In algorithmic trading, you often retrieve data once from web services (data provider) and use it multiple times to back-test multiple strategies. The tick data is used again and again hundreds of times for different transformations (like aggregations, creating candles in real time) in backtesting of trading strategies You can obviously store in-memory data on disk in CSV format however as data grow, you need a database to cut out a significant amount of latency. As the nature of data requires almost no update, only Insert and Select statements multiple times, we should use a database that is optimized for this purpose. Here comes the time series databases.
What is a time series database?
A time series database (TSDB) is a database optimized for storing and serving time series data. Time series data is data that is collected over time, such as financial market data, logs, monitoring data, and weather data. TSDBs are designed to make it easy to store, query, and analyze time series data.
Examples of Time series databases
InfluxDB: InfluxDB is an open-source time series database that is designed for high performance and scalability. It is used by a variety of organizations, including Uber, Twitch, and Yelp.
Prometheus: Prometheus is an open-source monitoring system and time series database that is used by a variety of organizations, including Google, Facebook, and Netflix.

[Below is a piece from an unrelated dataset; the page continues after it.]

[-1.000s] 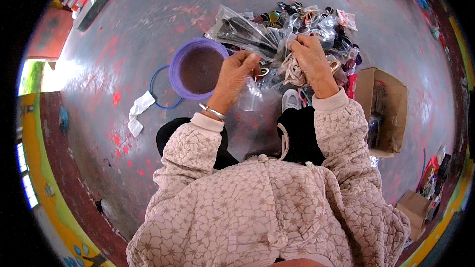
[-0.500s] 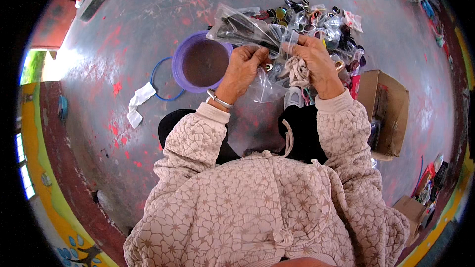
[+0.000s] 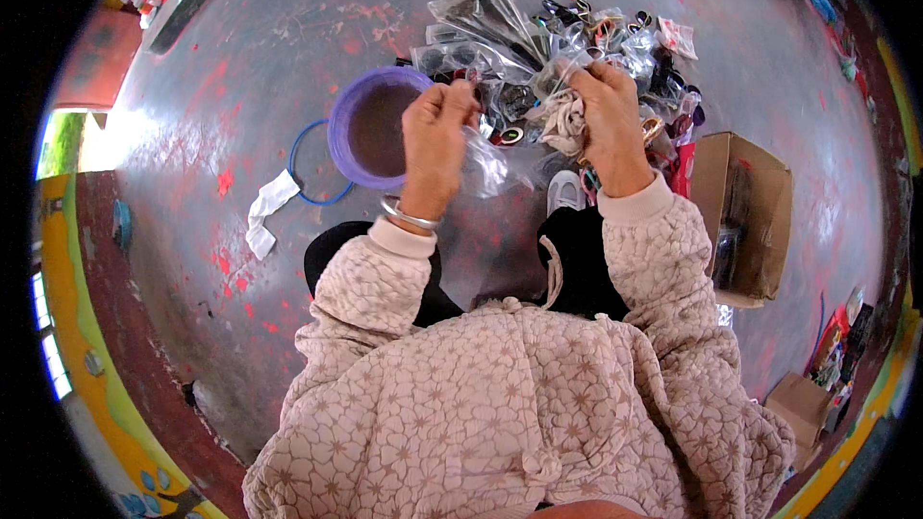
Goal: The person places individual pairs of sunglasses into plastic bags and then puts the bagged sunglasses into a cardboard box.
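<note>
My right hand [image 3: 611, 125] is closed on a crumpled beige rag [image 3: 561, 123] and the gathered end of a clear plastic bag [image 3: 492, 27]. Long dark pieces lie inside that bag, which points up and to the left. My left hand [image 3: 435, 139], wearing a silver bangle, is beside the purple basin with its fingers curled together. Motion smears it slightly, so what it pinches is unclear. A loose clear plastic bag [image 3: 492, 165] hangs or lies just below its fingers. Beyond both hands spreads a pile of sunglasses and clear bags [image 3: 635, 48] on the floor.
A purple basin [image 3: 338, 125] of brownish water stands left of my left hand. Farther left are a blue hoop [image 3: 294, 160] and a white cloth strip [image 3: 270, 204]. An open cardboard box [image 3: 781, 221] sits at right. One light shoe [image 3: 565, 190] shows beneath my right hand.
My left hand has moved left, away from my right hand and off the bag of dark pieces. That bag has swung upward. My right hand keeps the rag and has shifted slightly left.
</note>
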Available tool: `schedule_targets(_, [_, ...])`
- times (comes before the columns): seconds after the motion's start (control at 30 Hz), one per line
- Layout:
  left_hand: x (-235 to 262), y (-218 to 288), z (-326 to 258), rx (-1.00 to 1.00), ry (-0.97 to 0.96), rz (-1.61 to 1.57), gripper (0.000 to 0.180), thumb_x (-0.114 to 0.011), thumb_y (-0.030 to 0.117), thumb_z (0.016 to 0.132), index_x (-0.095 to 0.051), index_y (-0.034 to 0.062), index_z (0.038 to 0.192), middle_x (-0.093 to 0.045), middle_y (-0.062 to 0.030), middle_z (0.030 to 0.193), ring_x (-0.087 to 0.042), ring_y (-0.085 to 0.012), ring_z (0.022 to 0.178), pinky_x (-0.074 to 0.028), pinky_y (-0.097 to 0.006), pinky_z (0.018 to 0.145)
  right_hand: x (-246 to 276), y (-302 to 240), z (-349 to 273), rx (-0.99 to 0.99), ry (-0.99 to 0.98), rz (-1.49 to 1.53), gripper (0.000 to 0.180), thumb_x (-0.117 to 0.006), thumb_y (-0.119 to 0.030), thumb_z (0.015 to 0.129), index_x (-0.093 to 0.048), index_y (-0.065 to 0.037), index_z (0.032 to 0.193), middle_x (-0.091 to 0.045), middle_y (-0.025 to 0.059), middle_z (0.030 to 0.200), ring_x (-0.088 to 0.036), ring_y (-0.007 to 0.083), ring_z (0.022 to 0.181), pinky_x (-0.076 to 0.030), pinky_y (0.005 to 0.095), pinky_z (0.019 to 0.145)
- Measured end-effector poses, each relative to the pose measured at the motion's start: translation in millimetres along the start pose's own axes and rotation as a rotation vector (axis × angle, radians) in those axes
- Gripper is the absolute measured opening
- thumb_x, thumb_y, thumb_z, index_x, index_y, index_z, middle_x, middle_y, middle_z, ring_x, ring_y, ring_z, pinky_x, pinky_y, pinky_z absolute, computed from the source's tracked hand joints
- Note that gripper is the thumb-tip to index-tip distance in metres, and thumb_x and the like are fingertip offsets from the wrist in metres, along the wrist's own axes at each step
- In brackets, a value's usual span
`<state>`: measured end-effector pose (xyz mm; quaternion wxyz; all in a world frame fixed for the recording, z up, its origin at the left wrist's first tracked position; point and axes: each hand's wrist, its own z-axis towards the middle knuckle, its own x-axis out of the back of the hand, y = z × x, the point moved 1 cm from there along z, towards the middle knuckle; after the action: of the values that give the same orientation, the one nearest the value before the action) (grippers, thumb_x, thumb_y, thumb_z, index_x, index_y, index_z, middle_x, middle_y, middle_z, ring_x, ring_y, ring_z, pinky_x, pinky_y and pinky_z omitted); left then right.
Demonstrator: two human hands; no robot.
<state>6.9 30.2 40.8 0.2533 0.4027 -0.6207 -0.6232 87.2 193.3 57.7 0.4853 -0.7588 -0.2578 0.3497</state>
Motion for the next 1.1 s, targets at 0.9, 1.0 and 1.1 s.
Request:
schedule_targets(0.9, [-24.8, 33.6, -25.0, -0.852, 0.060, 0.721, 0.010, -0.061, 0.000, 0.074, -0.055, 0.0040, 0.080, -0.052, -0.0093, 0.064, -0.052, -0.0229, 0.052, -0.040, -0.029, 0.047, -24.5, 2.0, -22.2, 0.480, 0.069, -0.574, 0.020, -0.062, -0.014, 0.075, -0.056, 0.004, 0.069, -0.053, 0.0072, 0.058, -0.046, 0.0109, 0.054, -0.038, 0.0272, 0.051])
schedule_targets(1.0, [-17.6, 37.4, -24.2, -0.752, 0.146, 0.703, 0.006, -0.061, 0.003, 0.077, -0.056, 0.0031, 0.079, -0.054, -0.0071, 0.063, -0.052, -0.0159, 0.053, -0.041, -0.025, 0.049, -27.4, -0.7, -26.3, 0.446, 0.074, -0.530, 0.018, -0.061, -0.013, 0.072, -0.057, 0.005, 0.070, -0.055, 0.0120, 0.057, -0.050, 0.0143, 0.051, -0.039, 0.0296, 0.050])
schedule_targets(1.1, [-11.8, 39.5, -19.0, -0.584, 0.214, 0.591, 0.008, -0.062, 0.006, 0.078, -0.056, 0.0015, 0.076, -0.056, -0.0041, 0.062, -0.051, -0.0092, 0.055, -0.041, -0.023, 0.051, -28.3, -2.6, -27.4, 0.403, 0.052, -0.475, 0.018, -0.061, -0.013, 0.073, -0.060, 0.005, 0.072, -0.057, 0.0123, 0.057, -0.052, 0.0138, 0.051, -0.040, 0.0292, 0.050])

TimescaleDB: TimescaleDB is an open-source time series database that is based on PostgreSQL. It provides the performance and scalability of a traditional database with the flexibility and features of a time series database.
DolphinDB: DolphinDB is a commercial time series database that is designed for high performance and scalability. It is used by a variety of organizations, including Goldman Sachs, Morgan Stanley, and IBM.

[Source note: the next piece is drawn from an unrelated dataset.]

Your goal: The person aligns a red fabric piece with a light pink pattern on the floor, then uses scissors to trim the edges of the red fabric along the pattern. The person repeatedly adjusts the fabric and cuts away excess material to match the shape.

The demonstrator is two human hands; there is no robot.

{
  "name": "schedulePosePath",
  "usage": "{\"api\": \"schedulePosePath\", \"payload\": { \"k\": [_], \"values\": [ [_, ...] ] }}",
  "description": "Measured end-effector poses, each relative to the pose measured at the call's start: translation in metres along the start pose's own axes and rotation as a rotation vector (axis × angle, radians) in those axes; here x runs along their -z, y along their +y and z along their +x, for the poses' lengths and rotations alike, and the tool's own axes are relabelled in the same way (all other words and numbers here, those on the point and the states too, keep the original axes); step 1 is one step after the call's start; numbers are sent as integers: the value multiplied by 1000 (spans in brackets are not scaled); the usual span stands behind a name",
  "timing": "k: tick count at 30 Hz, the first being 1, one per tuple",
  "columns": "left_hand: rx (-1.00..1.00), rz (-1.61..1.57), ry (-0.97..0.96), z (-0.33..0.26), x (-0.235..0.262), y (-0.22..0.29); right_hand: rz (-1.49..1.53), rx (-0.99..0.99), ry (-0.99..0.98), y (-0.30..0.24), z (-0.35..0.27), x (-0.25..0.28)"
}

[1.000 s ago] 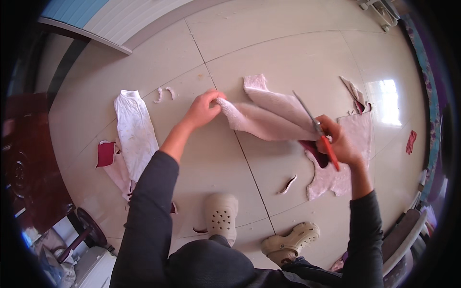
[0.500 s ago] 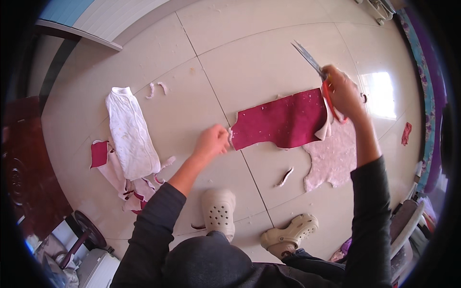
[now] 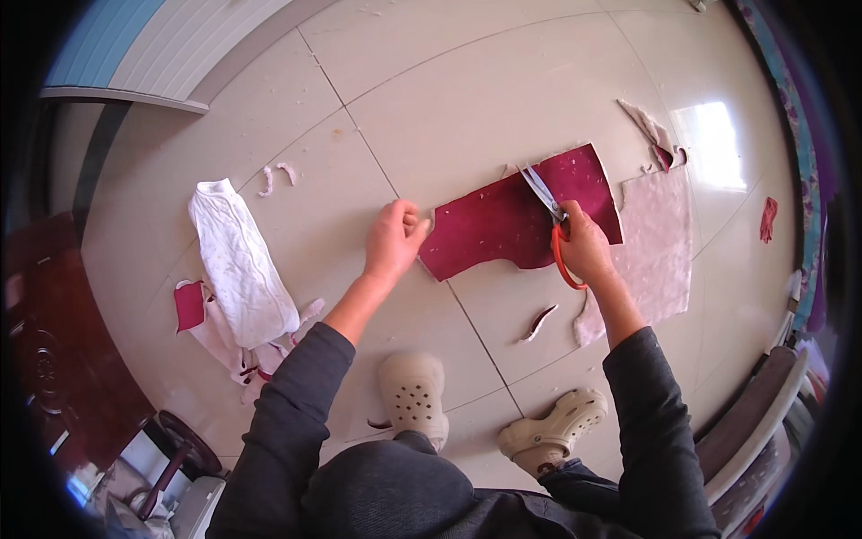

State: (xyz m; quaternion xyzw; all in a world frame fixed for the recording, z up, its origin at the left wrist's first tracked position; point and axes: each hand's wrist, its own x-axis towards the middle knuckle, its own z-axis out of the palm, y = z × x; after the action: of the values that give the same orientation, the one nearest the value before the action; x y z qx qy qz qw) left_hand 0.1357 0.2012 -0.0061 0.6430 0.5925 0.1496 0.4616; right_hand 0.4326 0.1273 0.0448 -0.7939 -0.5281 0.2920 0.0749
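Observation:
My right hand (image 3: pixel 585 242) grips a pair of scissors (image 3: pixel 544 193) by the orange handles. Their metal blades point away and to the left, over a maroon piece of fabric (image 3: pixel 489 220) lying on the tiled floor. At that fabric's left edge, my left hand (image 3: pixel 393 241) has its fingers curled and appears to pinch the edge; the fingertips are partly hidden. Beyond the fabric's right end lies a pale pink fleecy piece (image 3: pixel 657 242), partly beneath it. A narrow pale scrap with a maroon part (image 3: pixel 651 130) rests farther back.
A folded white garment (image 3: pixel 242 260) lies at left on pink and maroon scraps (image 3: pixel 190 305). Small trimmings (image 3: pixel 539 323) and lint dot the floor. My feet wear beige clogs (image 3: pixel 413 391). A dark red wooden panel (image 3: pixel 67 323) stands at left, and a red scrap (image 3: pixel 769 220) lies far right.
My right hand has brought the scissors left and nearer, over the maroon fabric. The narrow scrap at the back right now shows. My left hand has shifted slightly away along the fabric's edge.

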Motion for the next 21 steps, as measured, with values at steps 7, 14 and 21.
{"api": "schedulePosePath", "payload": {
  "k": [7,14,21],
  "values": [
    [-559,485,82,-7,-4,11,-178,185,51,-13,16,-3],
    [-432,58,-235,-79,-42,27,-245,563,95,-70,101,17],
    [-10,-325,-266,-68,-43,3,313,301,204,-106,49,40]
  ]
}}
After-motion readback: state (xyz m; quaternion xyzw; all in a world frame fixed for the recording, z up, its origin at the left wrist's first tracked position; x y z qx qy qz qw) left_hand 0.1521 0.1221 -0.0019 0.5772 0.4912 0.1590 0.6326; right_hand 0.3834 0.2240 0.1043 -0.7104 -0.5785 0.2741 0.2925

RRDTool: RRDTool is an open-source tool for storing and graphing time series data. It is often used for monitoring systems and network traffic analysis.
OpenTSDB: OpenTSDB is an open-source time series database that is based on HBase. It is used by a variety of organizations, including Twitter, Facebook, and Yahoo.
TimescaleDB: Postgres for time-series
TimescaleDB is an open-source relational database that extends PostgreSQL with time-series capabilities. TimescaleDB allows developers and organizations to store, query, and analyze time-series data at scale. It also includes features such as automatic data partitioning, advanced indexing for time-series queries, and support for SQL and native time-series functions.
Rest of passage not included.